How do you sleep at night?

Uganda’s roads have become killing fields. Boda boda accidents have reached epidemic levels. There is hardly a Ugandan who does not know someone who has been knocked, maimed, or killed by a boda boda. Our hospitals are full of accident victims, our mortuaries are filling up, and our communities are in mourning. Where is Parliament in all this? Have you ever conducted a survey in your constituencies to understand the scale of this crisis?

Or are you too detached from the daily horrors faced by ordinary Ugandans?

You, dear Parliamentarians, may feel safe in your convoys, spared from the daily dangers of Uganda’s roads But do not mistake that for security.

The closest many of you have come to addressing the boda boda crisis is handing out motorcycles during campaigns, treating them as easy gifts to secure votes rather than recognizing their impact on road safety. Have you ever stopped to ask what happens to the men you give these bikes to? How many of them are still alive? How many have left behind widows and orphans?

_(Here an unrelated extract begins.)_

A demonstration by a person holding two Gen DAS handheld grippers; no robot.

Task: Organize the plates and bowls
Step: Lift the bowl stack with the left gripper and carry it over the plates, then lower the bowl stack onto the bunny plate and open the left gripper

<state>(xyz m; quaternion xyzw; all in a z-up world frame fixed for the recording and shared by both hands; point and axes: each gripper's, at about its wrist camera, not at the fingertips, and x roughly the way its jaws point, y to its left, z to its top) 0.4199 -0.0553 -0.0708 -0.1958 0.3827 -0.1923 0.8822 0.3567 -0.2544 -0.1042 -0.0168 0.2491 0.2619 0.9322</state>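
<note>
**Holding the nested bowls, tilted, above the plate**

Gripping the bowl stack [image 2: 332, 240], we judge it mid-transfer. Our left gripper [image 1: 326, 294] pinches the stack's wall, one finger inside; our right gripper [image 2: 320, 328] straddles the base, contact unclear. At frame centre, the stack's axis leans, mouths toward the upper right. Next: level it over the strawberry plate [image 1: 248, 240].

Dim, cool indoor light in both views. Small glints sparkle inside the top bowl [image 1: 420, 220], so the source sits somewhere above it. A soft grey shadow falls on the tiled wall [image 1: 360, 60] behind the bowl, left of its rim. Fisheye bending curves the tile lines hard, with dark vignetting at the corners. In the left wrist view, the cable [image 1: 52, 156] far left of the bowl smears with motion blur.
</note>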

Do you even understand your role as legislators? Being an MP is not just about securing votes. It is about serving, protecting, and fighting for the welfare of the people who sent you to Parliament. It is about fixing broken systems, not securing privileges for yourselves.

You are so quick to demand state-funded medical treatment and grand burials for former MPs, yet hospitals across the country can not even afford basic emergency care for accident victims. Families are forced to fundraise, beg, and watch their loved ones die because they can not afford treatment.

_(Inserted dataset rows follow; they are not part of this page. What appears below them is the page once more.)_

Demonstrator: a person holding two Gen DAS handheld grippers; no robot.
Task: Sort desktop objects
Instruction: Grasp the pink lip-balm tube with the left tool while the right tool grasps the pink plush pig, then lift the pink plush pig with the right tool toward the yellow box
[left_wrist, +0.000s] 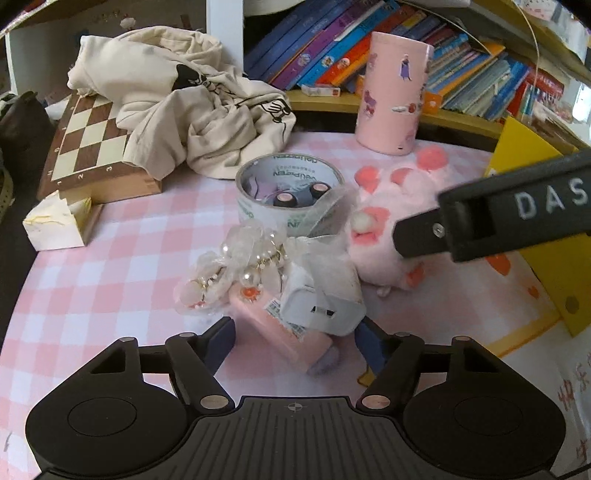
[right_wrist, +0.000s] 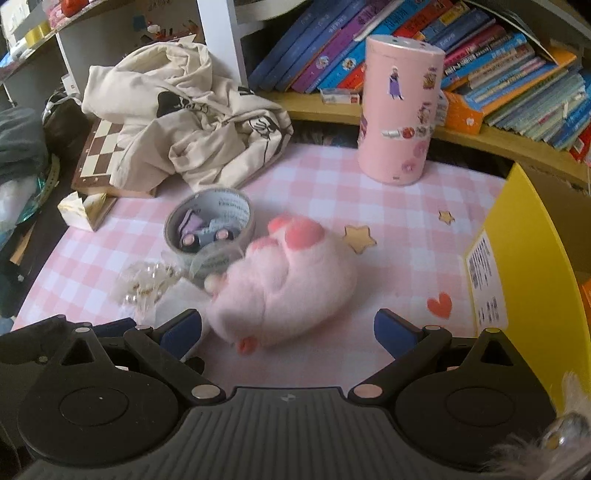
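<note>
Left gripper (left_wrist: 295, 341): jaws stand apart, nothing clamped. Between its blue finger pads (left_wrist: 221, 341) lie a white plastic charger block (left_wrist: 325, 302) and, under it, a flat pink rectangular case (left_wrist: 284, 332) with a barcode label. Just beyond and to the left sits a tangle of pearl-and-gauze hair ornaments (left_wrist: 232, 269), touching the case.

Right gripper (right_wrist: 288, 328): jaws wide apart, holding nothing. A fluffy pink plush toy with coral paw pads (right_wrist: 288, 280) lies between its fingers, nearer the left pad (right_wrist: 181, 332); contact cannot be confirmed. The plush is motion-blurred in this view.

The left wrist view shows the right gripper's black arm entering from the right and overlapping the plush (left_wrist: 384, 229); the right wrist view shows the left gripper's body only at its lower-left edge. The charger and pink case appear clearly only in the left view.

Middle ground: a roll of clear packing tape (left_wrist: 288, 192) lying flat, small dark items inside its core, just beside the plush. A yellow cardboard box (right_wrist: 535, 266) stands to the right.

Far ground: a pink cylindrical canister with stickers (right_wrist: 399, 110) standing upright on the pink-and-white checked tablecloth (right_wrist: 332, 192); crumpled cream cloth (left_wrist: 177, 107) draped over a wooden chessboard (left_wrist: 85, 147); a shelf of leaning books (right_wrist: 480, 48) behind.
</note>
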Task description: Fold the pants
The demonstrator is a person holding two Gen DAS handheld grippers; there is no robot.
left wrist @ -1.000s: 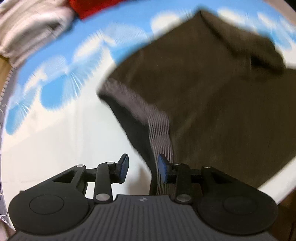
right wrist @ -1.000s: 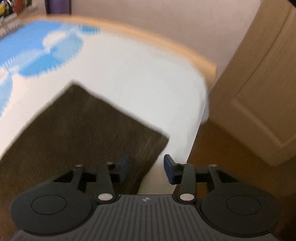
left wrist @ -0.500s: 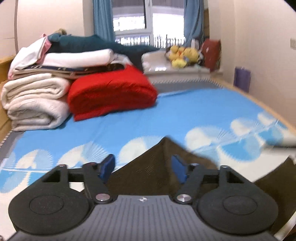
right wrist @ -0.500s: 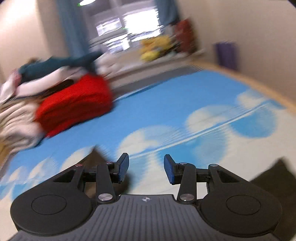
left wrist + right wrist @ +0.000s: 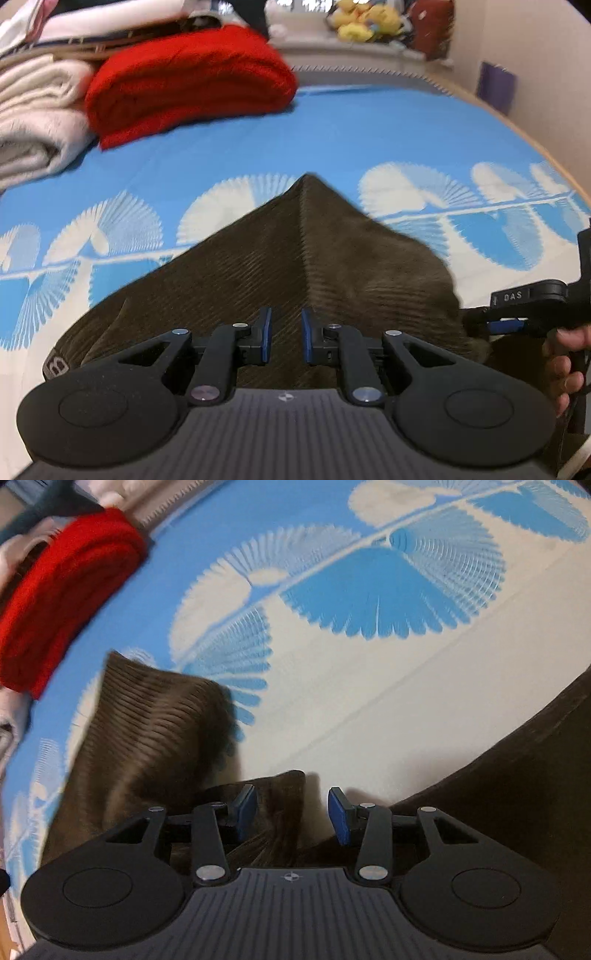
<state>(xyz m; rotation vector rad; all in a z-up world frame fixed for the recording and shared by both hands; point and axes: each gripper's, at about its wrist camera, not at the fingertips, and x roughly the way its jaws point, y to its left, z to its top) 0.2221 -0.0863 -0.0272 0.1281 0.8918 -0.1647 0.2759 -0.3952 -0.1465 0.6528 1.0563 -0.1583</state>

And now, even as boda boda accidents claim more lives, you have the audacity to sit in Parliament and deliberate on how to ensure that former MPs are flown abroad for treatment while your constituents die at home? Do you not see the hypocrisy?

Instead of insulating yourselves from Uganda’s broken healthcare system, fix it. Instead of spending millions on state burials for former MPs, allocate those funds to emergency care for accident victims. Instead of handing out boda bodas as campaign favours, enforce proper road safety policies to protect both riders and pedestrians.

Parliament should be in emergency crisis meetings right now—not discussing luxury healthcare for former MPs, but addressing the thousands of Ugandans who have been left jobless following USAID’s funding withdrawal. People are struggling. Families are breaking. The healthcare system is failing. And yet, you sit comfortably, discussing your own privileges.

Your job is not to serve yourselves. Your job is to serve the people.

And yet, through it all, you still have the audacity to be called Honorable!